# Task prompt:
The full listing, excluding its pictures, should be printed exactly as it stands.

▶

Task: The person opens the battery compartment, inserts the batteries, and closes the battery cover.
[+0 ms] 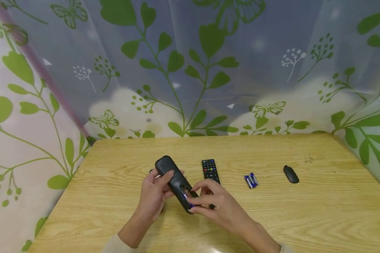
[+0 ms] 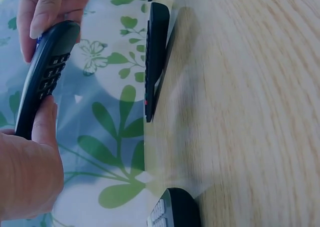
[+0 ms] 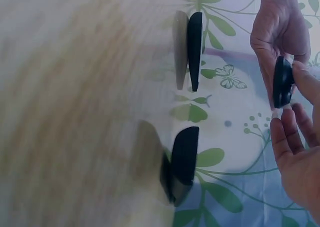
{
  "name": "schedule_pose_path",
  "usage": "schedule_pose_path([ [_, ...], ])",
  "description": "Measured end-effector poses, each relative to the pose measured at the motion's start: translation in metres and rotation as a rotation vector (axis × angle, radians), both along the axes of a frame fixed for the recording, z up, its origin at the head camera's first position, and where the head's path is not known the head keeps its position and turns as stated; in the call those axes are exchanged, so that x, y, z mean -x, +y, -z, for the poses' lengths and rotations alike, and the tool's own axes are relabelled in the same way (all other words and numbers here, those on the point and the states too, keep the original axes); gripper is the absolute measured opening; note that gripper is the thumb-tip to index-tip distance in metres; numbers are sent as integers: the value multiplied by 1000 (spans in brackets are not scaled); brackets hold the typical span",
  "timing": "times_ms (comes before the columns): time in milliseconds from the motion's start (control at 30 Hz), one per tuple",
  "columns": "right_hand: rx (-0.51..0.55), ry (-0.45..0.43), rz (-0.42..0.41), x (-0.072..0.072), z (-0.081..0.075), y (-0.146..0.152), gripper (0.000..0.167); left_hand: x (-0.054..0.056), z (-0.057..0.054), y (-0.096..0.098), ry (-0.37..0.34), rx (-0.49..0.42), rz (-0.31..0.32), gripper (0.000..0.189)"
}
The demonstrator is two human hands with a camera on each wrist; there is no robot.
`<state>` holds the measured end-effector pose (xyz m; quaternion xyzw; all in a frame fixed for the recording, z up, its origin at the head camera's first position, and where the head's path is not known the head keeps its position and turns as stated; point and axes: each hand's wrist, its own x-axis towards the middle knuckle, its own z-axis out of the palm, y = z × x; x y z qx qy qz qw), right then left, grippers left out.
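In the head view my left hand (image 1: 152,195) holds a black remote control (image 1: 168,167) back side up, tilted above the table, its thumb on the back cover. The battery compartment at its lower end is uncovered, and a blue-and-brown battery (image 1: 187,193) shows inside. My right hand (image 1: 220,203) pinches at this battery with fingertips and thumb near the remote's lower end. In the left wrist view the keypad side of the held remote (image 2: 47,77) shows, with the right hand's fingers (image 2: 47,12) at its upper end.
A second remote (image 1: 210,169) lies on the wooden table (image 1: 114,154) behind my right hand. Another remote with grey buttons (image 2: 175,209) shows in the left wrist view. Several blue-and-silver batteries (image 1: 251,180) and a small black oval piece (image 1: 291,174) lie to the right. Patterned curtains surround the table.
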<state>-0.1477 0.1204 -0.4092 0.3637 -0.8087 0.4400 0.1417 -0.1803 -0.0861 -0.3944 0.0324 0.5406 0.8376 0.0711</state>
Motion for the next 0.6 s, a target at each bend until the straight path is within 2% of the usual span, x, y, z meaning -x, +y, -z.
schedule_pose_path([
  [100,87,-183,31,0,3,-1,24,0,-1,0,8,0,1,45],
  [233,196,-424,94,1,5,-1,38,-1,-3,0,13,-12,0,45],
  [333,264,-611,97,2,4,0,48,-1,-4,0,15,-21,-6,44],
  [467,347,-866,-24,4,3,4,50,-2,-5,2,22,-30,0,44],
  [600,388,-1055,-154,7,5,8,43,-4,-7,4,28,-39,22,44],
])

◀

# Reply to the task:
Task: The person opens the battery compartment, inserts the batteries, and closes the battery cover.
[+0 ms] 
[+0 ms] 
[+0 ms] 
{
  "name": "schedule_pose_path",
  "usage": "schedule_pose_path([ [_, ...], ])",
  "description": "Measured end-effector poses, each relative to the pose measured at the motion's start: translation in metres and rotation as a rotation vector (axis × angle, radians), both along the axes of a frame fixed for the recording, z up, its origin at the head camera's first position, and where the head's path is not known the head keeps its position and turns as stated; in the call those axes are exchanged, so that x, y, z mean -x, +y, -z, for the poses' lengths and rotations alike, and the tool's own axes are relabelled in the same way (all other words and numbers here, those on the point and the states too, keep the original axes); gripper is the absolute measured opening; note that gripper is the thumb-tip to index-tip distance in metres; numbers are sent as integers: the value multiplied by 1000 (spans in brackets are not scaled); brackets hold the typical span",
  "timing": "times_ms (comes before the columns): time in milliseconds from the motion's start (control at 30 Hz), one per tuple",
  "columns": "right_hand: rx (-0.51..0.55), ry (-0.45..0.43), rz (-0.42..0.41), x (-0.072..0.072), z (-0.081..0.075), y (-0.146..0.152), gripper (0.000..0.167); left_hand: x (-0.054..0.056), z (-0.057..0.054), y (-0.096..0.098), ry (-0.37..0.34), rx (-0.49..0.42), rz (-0.31..0.32), gripper (0.000..0.189)"
}
The demonstrator is two human hands with a camera on each wrist; there is no robot.
`<state>` holds the measured end-effector pose (xyz m; quaternion xyzw; all in a frame fixed for the recording, z up, its origin at the head camera's first position, and where the head's path is not known the head keeps its position and turns as stated; point and axes: each hand's wrist, its own x-axis towards the middle knuckle, its own z-axis out of the palm, y = z × x; x y z qx qy qz qw), right then left, grippers left out.
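In the head view my left hand (image 1: 152,195) holds a black remote control (image 1: 168,167) back side up, tilted above the table, its thumb on the back cover. The battery compartment at its lower end is uncovered, and a blue-and-brown battery (image 1: 187,193) shows inside. My right hand (image 1: 220,203) pinches at this battery with fingertips and thumb near the remote's lower end. In the left wrist view the keypad side of the held remote (image 2: 47,77) shows, with the right hand's fingers (image 2: 47,12) at its upper end.
A second remote (image 1: 210,169) lies on the wooden table (image 1: 114,154) behind my right hand. Another remote with grey buttons (image 2: 175,209) shows in the left wrist view. Several blue-and-silver batteries (image 1: 251,180) and a small black oval piece (image 1: 291,174) lie to the right. Patterned curtains surround the table.
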<state>-0.1477 0.1204 -0.4092 0.3637 -0.8087 0.4400 0.1417 -0.1803 -0.0861 -0.3944 0.0324 0.5406 0.8376 0.0711</state>
Motion for the next 0.6 s, a target at each bend until the straight path is within 2% of the usual span, x, y, z meaning -x, +y, -z.
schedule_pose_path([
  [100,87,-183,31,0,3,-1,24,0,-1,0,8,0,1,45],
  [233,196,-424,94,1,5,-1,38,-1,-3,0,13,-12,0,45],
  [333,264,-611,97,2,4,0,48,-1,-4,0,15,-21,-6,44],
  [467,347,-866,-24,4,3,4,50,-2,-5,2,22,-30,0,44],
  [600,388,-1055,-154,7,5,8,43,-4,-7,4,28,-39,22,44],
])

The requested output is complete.